Anyway, the bulk of the stuff that KCII played was 70s and 80s stuff. I loved it, of course, as that was the music that defined my coming of age. I have a fondness for soft rock from the 70s, probably because my mom was always playing that stuff when I was growing up. Pure Prairie League’s “Amie” is certainly from that vein. Songs like this remind me of old commercials – likely because a lot of them were used in the late 70s/early 80s for just such a purpose – and give me this vague sense of comfort. It’s like remembering a summer day in the late 70s when you were trying to remember to come in from playing so that you didn’t miss “Battle of the Network Stars.” or a rerun of a favorite “Laverne & Shirley” episode.
The trouble with KCII is that they may have played yesterday’s music, but the slice of yesterday’s music that they played was pretty slim. They played the same stuff over and over again. Much like when I worked at Drug Town, you could almost tell what time of day it was by what KCII was playing. Songs like the original Richard Harris version of “MacArthur Park” made us cringe, but mostly, it served as background music.

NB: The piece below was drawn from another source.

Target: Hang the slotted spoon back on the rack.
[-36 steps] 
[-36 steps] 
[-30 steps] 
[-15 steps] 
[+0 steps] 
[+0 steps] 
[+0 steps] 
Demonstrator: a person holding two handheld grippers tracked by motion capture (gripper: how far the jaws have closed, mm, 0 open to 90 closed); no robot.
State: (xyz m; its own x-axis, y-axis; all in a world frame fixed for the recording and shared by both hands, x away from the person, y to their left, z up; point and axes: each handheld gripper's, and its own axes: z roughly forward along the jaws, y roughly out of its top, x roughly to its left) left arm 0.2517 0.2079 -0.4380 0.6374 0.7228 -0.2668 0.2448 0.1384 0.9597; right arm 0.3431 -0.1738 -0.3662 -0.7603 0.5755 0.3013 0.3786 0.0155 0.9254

“Amie” on the other hand, always made me think of a nurse that worked there at the time named Amy. Probably why the song has such a strong association. I have fond memories of my days working there. I still think of her when I hear this song and wonder whatever happened to her. Sadly, I’ve fallen out of contact with nearly everyone I knew there and interacted with on a daily basis. The fleeting nature of human relationships is as real as it is frustrating. Relationships where a shared work environment is the biggest bond are, I’ve discovered, the hardest to keep going once you no longer share that work environment. Even with Facebook, it’s hard.
But there’s nothing hard about Pure Prairie League. They’re as soft-rock as country-rock gets. That’s not a bad thing – in fact, I’m kinda glad they are what they are, even though I’m hard pressed to be able to name another one of their songs.